--- WORK INSTRUCTION ---
Lines outside the range are not wanted. Give again exactly the lines between the line holding "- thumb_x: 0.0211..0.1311" and the line holding "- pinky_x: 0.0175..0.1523", inclusive, from the listing below.

--- MATERIALS PROVIDED ---
# # # #
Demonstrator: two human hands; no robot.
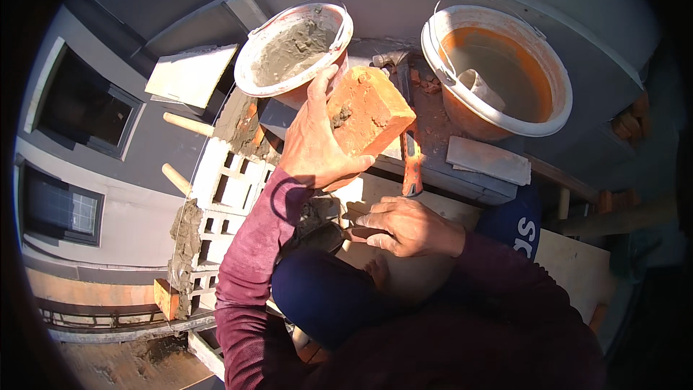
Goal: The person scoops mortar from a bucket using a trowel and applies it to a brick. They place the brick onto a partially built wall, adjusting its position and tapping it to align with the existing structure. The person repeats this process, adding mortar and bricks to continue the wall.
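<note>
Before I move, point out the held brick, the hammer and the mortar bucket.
Held brick (366,111), head view: middle of its broad face.
Hammer (412,165), head view: orange grip.
Mortar bucket (267,91), head view: lower white rim.

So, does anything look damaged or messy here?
Yes, mildly: broken red chunks lie loose beside the hammer, looking like rubble. Also, the brick in the left hand has a grey lump, probably mortar, stuck on its otherwise orange face.

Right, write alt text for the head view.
A person's left hand holds an orange brick dabbed with mortar; the right hand grips what looks like a trowel. Beyond stand a bucket of grey mortar and a second bucket of murky liquid.
</note>
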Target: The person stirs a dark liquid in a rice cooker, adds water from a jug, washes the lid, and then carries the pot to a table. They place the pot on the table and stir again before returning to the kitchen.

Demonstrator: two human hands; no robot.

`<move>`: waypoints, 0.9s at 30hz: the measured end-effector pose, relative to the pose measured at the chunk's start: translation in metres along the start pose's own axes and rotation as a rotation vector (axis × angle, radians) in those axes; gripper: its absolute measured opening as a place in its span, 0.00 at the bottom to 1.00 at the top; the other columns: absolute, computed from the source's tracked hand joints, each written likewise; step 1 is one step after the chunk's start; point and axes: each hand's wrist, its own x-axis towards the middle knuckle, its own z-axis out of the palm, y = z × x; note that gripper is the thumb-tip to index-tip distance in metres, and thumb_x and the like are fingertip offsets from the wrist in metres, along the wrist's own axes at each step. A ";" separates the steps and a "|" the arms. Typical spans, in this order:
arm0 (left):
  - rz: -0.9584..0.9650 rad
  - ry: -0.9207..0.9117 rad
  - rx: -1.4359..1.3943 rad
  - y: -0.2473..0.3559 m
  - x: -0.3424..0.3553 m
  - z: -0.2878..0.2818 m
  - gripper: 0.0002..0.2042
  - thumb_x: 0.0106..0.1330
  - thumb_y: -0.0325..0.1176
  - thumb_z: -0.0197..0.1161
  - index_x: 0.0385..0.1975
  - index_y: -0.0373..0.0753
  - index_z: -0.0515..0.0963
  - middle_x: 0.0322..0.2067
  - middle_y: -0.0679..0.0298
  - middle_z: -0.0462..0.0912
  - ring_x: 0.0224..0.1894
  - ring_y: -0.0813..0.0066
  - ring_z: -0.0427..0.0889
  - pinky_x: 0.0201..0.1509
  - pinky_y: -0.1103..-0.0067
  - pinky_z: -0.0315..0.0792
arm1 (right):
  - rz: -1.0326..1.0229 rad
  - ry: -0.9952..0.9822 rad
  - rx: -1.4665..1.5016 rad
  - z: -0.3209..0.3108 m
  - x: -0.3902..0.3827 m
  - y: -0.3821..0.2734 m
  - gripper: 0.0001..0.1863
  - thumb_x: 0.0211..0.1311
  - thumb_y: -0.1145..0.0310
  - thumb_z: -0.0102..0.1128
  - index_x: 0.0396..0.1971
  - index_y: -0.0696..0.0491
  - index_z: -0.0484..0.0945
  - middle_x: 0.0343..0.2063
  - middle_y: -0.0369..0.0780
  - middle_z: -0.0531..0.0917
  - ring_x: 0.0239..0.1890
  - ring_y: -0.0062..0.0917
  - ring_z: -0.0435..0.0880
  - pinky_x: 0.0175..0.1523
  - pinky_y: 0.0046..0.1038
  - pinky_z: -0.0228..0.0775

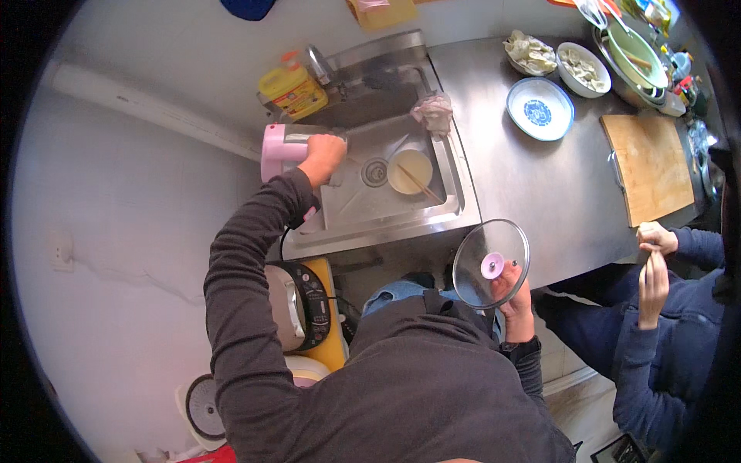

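My left hand is wrapped round a pink electric pot, tilted on its side over the left part of the steel sink. The pot's inside is hidden. In the sink basin stands a white bowl holding cloudy, pale liquid, with chopsticks resting across it. Close to my body, my right hand grips a round glass lid with a pink knob. The lid is held upright, apart from the pot.
A yellow jug stands behind the sink, and a crumpled cloth hangs over its divider. The counter bears a blue-patterned plate, two bowls of dumplings and a cutting board. At right, another person's hands touch. A rice cooker sits lower left.
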 end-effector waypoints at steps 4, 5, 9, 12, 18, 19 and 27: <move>-0.044 -0.154 0.052 0.027 0.023 0.002 0.10 0.57 0.34 0.54 0.33 0.45 0.82 0.35 0.62 0.82 0.39 0.62 0.82 0.38 0.57 0.72 | -0.043 -0.025 0.021 -0.008 0.009 -0.017 0.08 0.58 0.68 0.57 0.31 0.58 0.74 0.26 0.38 0.79 0.28 0.23 0.78 0.34 0.23 0.72; -0.040 -0.169 0.061 0.033 0.027 0.001 0.10 0.57 0.34 0.54 0.33 0.45 0.82 0.35 0.62 0.82 0.39 0.62 0.82 0.38 0.57 0.72 | -0.066 -0.022 0.020 -0.012 0.011 -0.021 0.08 0.58 0.68 0.57 0.31 0.59 0.74 0.27 0.39 0.79 0.29 0.23 0.78 0.35 0.24 0.72; -0.014 -0.208 0.131 0.052 0.038 -0.001 0.10 0.57 0.33 0.55 0.34 0.44 0.82 0.36 0.60 0.82 0.38 0.63 0.82 0.38 0.56 0.73 | -0.075 -0.001 0.059 -0.030 0.015 -0.037 0.08 0.58 0.69 0.57 0.31 0.59 0.75 0.28 0.40 0.80 0.30 0.24 0.79 0.35 0.24 0.73; -0.003 -0.268 0.214 0.067 0.042 0.001 0.10 0.56 0.33 0.56 0.35 0.43 0.82 0.36 0.61 0.82 0.39 0.63 0.82 0.35 0.56 0.74 | -0.101 -0.007 0.087 -0.042 0.015 -0.045 0.08 0.58 0.69 0.57 0.32 0.58 0.75 0.28 0.39 0.80 0.30 0.23 0.79 0.34 0.24 0.73; -0.102 -0.380 0.245 0.084 0.051 -0.002 0.10 0.55 0.33 0.57 0.34 0.43 0.82 0.38 0.64 0.82 0.39 0.62 0.82 0.34 0.57 0.74 | -0.154 0.092 0.115 -0.055 0.013 -0.053 0.05 0.58 0.72 0.55 0.32 0.57 0.75 0.29 0.38 0.80 0.28 0.21 0.78 0.31 0.20 0.71; -0.133 -0.364 0.196 0.082 0.052 -0.007 0.10 0.55 0.33 0.57 0.34 0.43 0.82 0.38 0.65 0.82 0.39 0.62 0.82 0.35 0.58 0.74 | -0.170 0.065 0.113 -0.057 0.012 -0.052 0.05 0.58 0.72 0.55 0.32 0.57 0.75 0.28 0.38 0.80 0.27 0.21 0.78 0.31 0.20 0.71; -0.075 -0.483 -0.451 0.006 0.055 -0.113 0.19 0.34 0.39 0.73 0.26 0.35 0.80 0.24 0.54 0.81 0.28 0.63 0.81 0.34 0.73 0.73 | -0.279 0.075 0.136 -0.094 0.019 -0.056 0.07 0.60 0.69 0.54 0.34 0.57 0.75 0.33 0.40 0.80 0.34 0.26 0.80 0.39 0.28 0.74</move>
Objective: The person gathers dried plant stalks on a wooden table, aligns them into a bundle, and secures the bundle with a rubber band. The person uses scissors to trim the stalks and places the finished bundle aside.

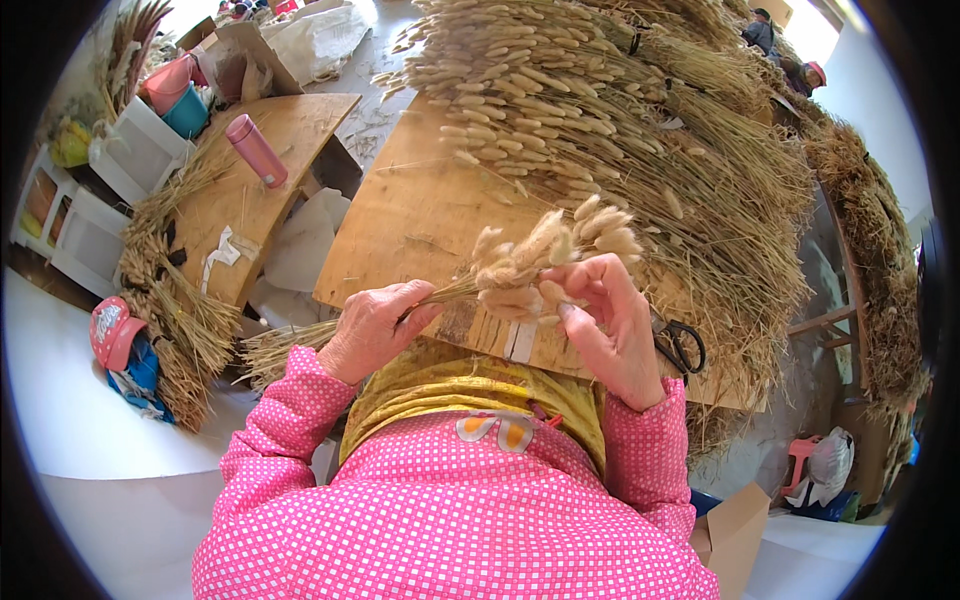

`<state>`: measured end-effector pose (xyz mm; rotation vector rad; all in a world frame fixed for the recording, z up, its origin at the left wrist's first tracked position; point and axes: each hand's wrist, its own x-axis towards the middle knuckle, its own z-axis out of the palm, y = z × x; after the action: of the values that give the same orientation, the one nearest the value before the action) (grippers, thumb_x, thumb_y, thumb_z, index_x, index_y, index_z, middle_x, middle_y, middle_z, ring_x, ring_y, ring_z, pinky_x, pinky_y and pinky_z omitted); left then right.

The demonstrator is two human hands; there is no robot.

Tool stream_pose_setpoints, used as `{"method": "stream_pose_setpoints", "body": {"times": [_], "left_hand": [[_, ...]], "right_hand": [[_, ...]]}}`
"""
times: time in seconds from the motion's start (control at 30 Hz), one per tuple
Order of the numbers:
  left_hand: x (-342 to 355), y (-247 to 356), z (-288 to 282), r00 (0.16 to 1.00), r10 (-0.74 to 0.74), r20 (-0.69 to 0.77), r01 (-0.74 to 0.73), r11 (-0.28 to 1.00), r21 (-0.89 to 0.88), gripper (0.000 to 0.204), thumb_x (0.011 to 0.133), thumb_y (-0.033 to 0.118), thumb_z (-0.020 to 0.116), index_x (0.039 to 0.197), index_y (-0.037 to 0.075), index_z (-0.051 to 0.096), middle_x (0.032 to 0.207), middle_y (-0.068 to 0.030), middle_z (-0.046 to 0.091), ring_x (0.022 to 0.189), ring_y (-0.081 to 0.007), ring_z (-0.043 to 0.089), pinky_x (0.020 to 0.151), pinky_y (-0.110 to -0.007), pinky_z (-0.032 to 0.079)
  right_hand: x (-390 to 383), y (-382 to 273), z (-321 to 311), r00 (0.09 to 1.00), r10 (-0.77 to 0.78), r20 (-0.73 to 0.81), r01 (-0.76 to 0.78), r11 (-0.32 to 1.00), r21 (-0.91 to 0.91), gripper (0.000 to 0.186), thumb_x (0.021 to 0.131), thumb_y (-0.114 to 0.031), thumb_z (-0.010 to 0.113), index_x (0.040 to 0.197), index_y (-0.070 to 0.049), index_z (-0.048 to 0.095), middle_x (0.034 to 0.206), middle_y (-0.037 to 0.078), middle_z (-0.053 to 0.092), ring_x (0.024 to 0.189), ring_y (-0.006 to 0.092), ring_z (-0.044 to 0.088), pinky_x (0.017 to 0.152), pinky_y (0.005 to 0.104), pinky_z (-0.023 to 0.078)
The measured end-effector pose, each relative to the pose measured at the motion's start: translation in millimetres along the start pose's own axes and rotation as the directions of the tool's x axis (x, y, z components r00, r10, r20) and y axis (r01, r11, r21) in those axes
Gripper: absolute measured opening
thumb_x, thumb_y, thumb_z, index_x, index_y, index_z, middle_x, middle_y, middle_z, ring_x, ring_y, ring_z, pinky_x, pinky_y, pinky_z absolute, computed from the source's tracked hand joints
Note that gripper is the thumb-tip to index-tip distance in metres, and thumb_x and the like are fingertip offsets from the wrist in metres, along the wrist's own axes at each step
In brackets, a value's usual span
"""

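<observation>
My left hand [375,328] is closed round the stems of a small bundle of dried grass with fluffy beige heads [530,258], held over the near edge of the wooden table [380,225]; the stem ends stick out to the lower left. My right hand [615,335] is at the heads, thumb and fingers curled on a fluffy head at the bundle's lower right. Black-handled scissors [685,350] lie just right of that hand, partly among loose straw. Beyond, a large heap of similar stems [640,130] covers the back and right of the table.
A second board [265,235] at left carries a pink flask [255,148] and stalks [175,350]. Farther left are white crates [125,150], buckets [185,110] and a pink cap [110,325]. A straw-laden rack [870,300], cardboard box [735,530] and people [760,38] are at right.
</observation>
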<state>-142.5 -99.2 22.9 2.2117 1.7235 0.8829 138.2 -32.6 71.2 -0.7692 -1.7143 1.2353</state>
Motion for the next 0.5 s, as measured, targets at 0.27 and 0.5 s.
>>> {"method": "stream_pose_setpoints", "body": {"times": [0.27,0.5], "left_hand": [[-1.5,-2.1,-2.2,0.999,0.018,0.040,-0.019,1.000,0.023,0.027,0.094,0.029,0.070,0.107,0.006,0.065,0.090,-0.0151,0.069,0.080,-0.0363,0.068,0.065,-0.043,0.053],[-1.1,-3.5,-1.0,0.998,0.036,0.057,-0.039,0.998,0.046,0.027,0.089,0.025,0.076,0.104,0.003,0.068,0.085,-0.0163,0.067,0.073,-0.0341,0.068,0.061,-0.038,0.052]], "right_hand": [[5.2,-2.2,-1.7,0.986,-0.120,0.112,0.161,0.849,-0.504,0.022,0.087,-0.004,0.071,0.109,-0.003,0.066,0.102,0.009,0.067,0.090,0.0205,0.070,0.071,0.0301,0.055],[4.9,0.1,7.7,0.954,-0.203,0.221,0.295,0.507,-0.810,0.018,0.085,-0.010,0.070,0.103,-0.008,0.069,0.093,0.009,0.066,0.089,0.0306,0.065,0.074,0.0401,0.054]]}}
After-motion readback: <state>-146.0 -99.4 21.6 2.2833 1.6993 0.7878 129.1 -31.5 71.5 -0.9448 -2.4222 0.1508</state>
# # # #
--- TASK ANSWER ---
  - thumb_x: 0.0211..0.1311
  - thumb_y: -0.1145..0.0310
  - thumb_z: -0.0102..0.1128
  - index_x: 0.0396..0.1971
  - index_y: -0.0696..0.0491
  - index_z: -0.0484..0.0945
  - middle_x: 0.0343..0.2063
  - middle_y: -0.0369..0.0780
  - middle_z: -0.0531..0.0917
  - ring_x: 0.0239..0.1890
  - ring_y: -0.0062..0.0917
  - ring_z: -0.0435..0.0880
  - pinky_x: 0.0175..0.1523

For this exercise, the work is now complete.